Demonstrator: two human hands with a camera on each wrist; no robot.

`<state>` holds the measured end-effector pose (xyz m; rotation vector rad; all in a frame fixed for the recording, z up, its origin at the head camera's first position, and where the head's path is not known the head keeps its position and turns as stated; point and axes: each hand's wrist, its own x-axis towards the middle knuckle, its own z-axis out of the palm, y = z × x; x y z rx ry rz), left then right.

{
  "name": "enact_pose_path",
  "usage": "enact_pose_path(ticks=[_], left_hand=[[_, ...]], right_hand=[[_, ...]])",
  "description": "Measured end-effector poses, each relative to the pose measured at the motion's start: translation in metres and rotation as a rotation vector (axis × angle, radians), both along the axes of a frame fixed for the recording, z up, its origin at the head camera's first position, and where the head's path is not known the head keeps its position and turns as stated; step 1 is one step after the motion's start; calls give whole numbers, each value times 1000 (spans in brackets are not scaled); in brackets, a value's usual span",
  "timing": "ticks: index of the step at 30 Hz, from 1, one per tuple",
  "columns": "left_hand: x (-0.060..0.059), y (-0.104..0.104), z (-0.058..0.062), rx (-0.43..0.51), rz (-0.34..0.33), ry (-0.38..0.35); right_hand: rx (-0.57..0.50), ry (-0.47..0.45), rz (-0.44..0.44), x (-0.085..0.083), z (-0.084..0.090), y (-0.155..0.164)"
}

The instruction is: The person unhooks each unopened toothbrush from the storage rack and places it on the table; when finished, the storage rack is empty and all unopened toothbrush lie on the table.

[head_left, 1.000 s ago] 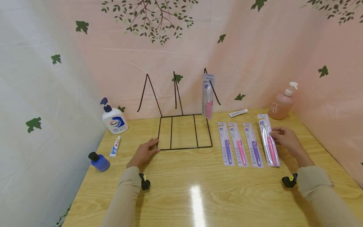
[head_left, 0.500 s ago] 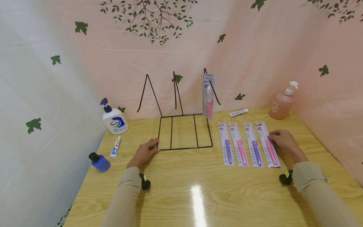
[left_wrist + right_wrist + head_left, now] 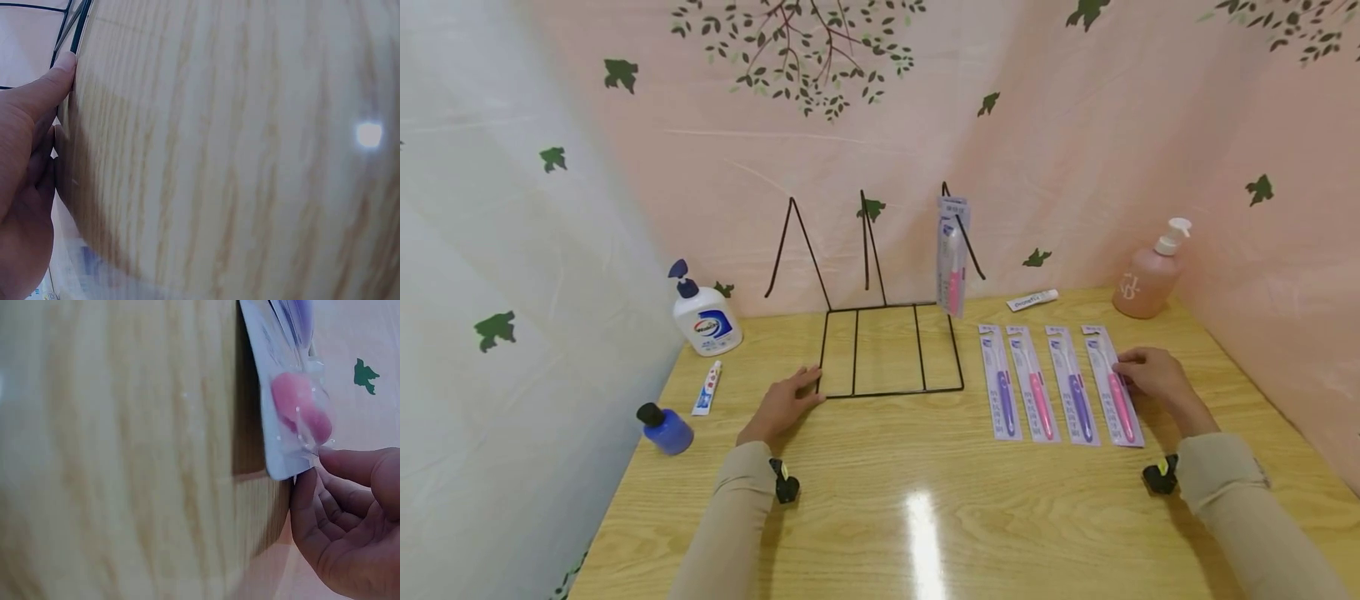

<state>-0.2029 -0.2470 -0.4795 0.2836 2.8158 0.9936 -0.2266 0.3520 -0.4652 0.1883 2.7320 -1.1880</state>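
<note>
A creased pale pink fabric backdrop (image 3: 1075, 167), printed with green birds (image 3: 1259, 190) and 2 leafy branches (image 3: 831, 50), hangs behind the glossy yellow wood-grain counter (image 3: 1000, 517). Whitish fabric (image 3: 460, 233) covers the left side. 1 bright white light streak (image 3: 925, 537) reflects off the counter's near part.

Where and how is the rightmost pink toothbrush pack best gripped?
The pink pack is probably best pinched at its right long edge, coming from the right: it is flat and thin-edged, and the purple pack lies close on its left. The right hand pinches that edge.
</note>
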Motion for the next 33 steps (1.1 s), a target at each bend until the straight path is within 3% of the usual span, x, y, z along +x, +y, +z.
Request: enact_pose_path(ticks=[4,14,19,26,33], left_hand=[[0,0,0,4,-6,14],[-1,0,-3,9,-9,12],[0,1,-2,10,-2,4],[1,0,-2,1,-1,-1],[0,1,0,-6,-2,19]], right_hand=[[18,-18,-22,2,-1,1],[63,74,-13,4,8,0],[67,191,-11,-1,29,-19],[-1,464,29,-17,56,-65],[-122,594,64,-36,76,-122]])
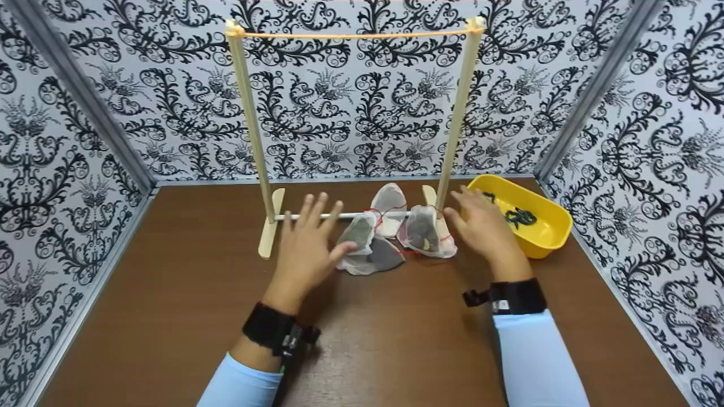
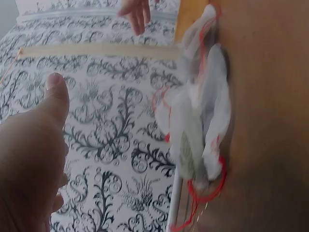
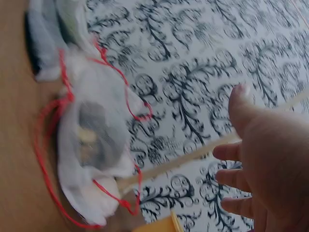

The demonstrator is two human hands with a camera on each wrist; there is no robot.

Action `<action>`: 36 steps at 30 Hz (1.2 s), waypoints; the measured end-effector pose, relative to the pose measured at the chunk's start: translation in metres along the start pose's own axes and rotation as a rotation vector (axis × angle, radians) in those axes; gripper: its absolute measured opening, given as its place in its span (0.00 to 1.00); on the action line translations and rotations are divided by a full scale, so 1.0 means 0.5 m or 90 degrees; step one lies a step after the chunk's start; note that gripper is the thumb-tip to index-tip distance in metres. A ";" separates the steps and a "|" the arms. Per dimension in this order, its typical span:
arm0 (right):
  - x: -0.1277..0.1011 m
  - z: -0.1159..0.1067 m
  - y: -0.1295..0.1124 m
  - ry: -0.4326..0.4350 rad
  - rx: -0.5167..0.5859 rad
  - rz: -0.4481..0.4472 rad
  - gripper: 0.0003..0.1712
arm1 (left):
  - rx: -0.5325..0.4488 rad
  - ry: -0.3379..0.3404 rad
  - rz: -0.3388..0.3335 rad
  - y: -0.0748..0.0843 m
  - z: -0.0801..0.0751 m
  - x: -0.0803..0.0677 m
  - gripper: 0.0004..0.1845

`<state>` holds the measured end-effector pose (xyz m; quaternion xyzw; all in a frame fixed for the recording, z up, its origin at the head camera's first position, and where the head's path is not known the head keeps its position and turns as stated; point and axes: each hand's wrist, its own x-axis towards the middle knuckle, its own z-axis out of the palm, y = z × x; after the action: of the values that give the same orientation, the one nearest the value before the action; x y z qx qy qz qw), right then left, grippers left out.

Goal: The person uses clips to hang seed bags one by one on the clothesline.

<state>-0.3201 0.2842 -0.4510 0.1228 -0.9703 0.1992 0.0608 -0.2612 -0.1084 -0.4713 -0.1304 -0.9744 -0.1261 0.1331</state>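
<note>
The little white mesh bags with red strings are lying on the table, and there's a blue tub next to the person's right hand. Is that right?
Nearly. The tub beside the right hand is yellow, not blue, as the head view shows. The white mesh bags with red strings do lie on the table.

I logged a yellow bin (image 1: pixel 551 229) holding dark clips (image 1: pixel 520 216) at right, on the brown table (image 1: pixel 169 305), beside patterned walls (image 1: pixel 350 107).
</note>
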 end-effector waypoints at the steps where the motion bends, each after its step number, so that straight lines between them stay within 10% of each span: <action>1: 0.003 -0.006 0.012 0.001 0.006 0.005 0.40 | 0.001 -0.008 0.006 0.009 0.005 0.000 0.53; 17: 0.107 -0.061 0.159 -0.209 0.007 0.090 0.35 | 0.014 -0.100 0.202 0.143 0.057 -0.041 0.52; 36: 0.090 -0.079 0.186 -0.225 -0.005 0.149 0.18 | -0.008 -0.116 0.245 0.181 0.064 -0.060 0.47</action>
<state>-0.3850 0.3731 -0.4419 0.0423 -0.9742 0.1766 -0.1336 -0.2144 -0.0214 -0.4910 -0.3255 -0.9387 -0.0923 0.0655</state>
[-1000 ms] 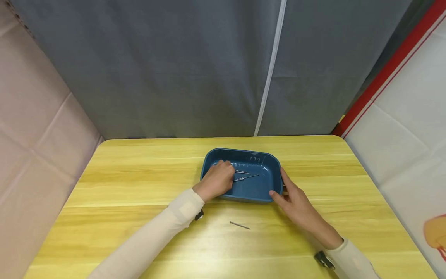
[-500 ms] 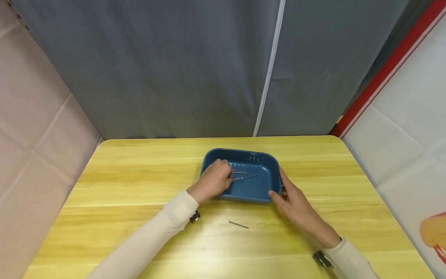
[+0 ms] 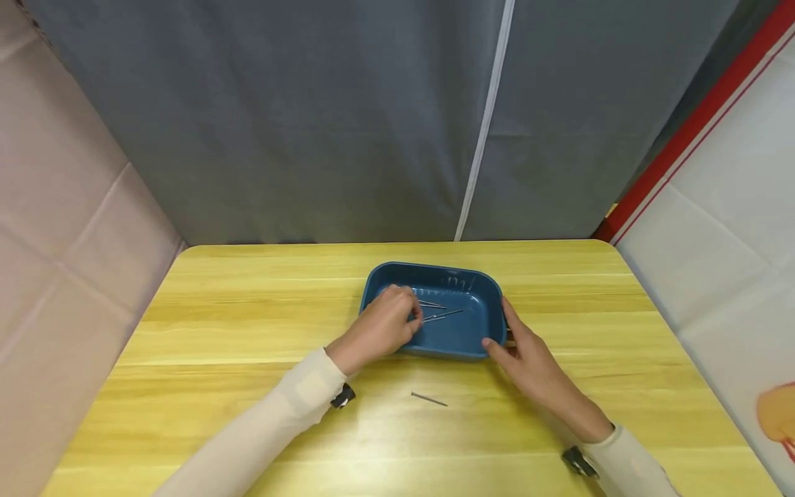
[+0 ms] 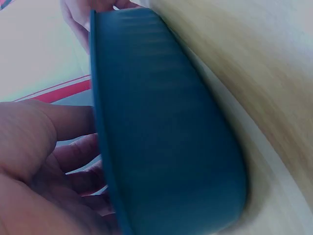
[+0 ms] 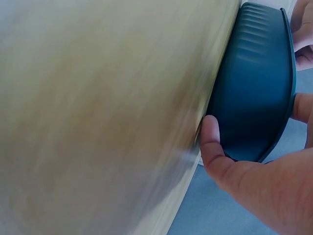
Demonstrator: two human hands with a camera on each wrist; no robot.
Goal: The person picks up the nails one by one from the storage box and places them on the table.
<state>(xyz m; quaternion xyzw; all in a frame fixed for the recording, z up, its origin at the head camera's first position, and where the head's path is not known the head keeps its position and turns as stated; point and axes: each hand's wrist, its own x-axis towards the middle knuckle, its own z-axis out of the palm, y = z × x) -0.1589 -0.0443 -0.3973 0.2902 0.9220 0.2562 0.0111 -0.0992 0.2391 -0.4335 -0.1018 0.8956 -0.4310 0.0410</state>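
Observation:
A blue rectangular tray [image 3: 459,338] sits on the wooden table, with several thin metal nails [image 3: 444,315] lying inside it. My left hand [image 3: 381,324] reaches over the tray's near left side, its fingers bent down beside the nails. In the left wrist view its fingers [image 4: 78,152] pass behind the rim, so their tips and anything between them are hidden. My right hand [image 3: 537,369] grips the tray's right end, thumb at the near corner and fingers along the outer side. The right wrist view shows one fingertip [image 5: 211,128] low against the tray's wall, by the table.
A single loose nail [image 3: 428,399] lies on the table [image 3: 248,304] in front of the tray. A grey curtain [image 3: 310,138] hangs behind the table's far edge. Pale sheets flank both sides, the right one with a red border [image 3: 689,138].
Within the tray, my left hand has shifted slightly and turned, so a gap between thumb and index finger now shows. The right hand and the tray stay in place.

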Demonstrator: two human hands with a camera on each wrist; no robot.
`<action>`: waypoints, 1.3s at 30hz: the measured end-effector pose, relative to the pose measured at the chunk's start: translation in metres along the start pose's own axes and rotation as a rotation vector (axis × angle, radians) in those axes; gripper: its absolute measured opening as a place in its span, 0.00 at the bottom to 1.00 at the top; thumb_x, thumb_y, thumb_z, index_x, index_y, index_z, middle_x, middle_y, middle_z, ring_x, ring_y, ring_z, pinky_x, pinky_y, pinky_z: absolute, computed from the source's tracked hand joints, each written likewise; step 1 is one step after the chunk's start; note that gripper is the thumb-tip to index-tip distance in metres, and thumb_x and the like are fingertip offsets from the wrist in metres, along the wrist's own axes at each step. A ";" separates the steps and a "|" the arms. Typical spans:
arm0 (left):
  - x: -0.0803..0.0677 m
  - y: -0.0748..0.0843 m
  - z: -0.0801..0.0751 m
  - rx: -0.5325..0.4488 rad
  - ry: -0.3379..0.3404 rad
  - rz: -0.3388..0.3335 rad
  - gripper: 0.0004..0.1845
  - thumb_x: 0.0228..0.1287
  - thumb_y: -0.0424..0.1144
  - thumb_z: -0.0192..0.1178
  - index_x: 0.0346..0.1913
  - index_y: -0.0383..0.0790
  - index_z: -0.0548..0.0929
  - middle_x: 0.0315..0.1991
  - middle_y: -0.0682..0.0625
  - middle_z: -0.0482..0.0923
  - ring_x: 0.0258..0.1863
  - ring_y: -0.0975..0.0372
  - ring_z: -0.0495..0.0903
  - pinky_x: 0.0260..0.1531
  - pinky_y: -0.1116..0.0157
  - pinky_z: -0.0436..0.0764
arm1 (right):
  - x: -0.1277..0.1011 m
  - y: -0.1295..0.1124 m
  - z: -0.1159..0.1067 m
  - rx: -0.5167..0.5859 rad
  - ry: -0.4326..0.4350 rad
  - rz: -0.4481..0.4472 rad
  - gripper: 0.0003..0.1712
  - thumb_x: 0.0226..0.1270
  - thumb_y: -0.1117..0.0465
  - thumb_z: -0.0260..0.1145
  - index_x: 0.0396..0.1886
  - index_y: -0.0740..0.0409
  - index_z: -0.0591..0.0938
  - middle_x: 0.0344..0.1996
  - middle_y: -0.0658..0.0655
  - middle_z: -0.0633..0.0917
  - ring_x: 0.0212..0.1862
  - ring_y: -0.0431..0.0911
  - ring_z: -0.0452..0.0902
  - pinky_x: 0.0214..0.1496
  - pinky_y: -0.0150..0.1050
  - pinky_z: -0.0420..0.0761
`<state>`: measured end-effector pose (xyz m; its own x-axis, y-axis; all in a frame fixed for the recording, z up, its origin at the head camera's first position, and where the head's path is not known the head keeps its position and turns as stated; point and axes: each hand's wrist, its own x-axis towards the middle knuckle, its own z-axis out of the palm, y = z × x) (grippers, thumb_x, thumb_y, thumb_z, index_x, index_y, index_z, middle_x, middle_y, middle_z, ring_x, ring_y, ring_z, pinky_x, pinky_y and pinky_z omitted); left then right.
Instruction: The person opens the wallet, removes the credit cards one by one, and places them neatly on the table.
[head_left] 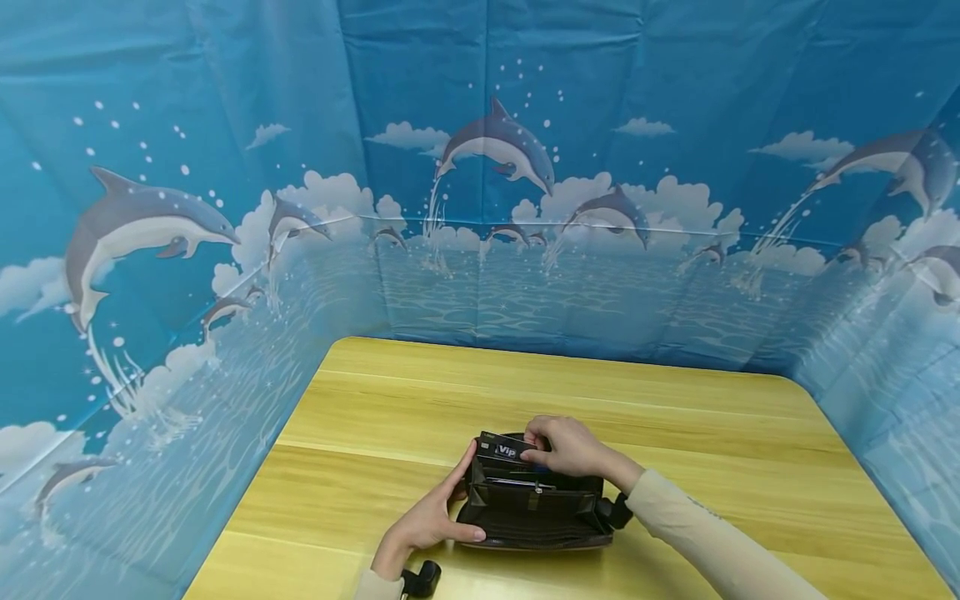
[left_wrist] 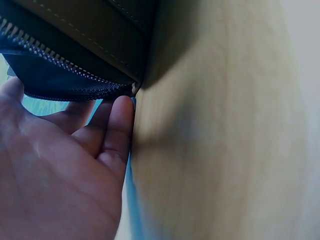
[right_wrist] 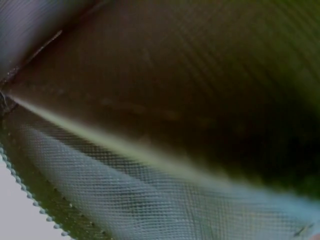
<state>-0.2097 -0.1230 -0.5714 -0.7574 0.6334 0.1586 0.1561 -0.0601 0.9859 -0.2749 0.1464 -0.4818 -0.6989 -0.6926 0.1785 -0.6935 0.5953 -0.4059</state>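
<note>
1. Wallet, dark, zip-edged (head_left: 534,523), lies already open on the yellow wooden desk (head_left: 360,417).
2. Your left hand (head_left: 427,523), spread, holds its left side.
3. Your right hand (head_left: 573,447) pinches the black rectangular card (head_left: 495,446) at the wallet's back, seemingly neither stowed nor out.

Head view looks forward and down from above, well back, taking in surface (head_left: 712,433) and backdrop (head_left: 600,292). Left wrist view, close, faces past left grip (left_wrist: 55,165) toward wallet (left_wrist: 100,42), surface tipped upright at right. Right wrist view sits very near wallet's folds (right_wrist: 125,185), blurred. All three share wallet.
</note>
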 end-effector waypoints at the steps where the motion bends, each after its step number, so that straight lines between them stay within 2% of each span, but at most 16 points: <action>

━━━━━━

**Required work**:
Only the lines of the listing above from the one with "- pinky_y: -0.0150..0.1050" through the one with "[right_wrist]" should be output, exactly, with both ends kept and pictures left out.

**Answer to this problem**:
  - pinky_y: -0.0150..0.1050
  - pinky_z: -0.0420..0.0761
`<state>`: measured end-effector pose (xyz m; its own x-axis, y-axis; all in a frame fixed for the recording, z up, its origin at the head camera's first position, and where the head's path is not known the head keeps its position and turns as stated; point and axes: each hand's wrist, its own x-axis towards the middle knuckle, its own z-axis out of the palm, y = z × x) (grippers, thumb_x, thumb_y, thumb_z, index_x, index_y, index_z, middle_x, middle_y, middle_z, ring_x, ring_y, ring_z, pinky_x, pinky_y and pinky_z omitted); left then right.
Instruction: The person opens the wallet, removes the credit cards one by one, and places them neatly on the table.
[head_left] 
[left_wrist] 
[right_wrist] 

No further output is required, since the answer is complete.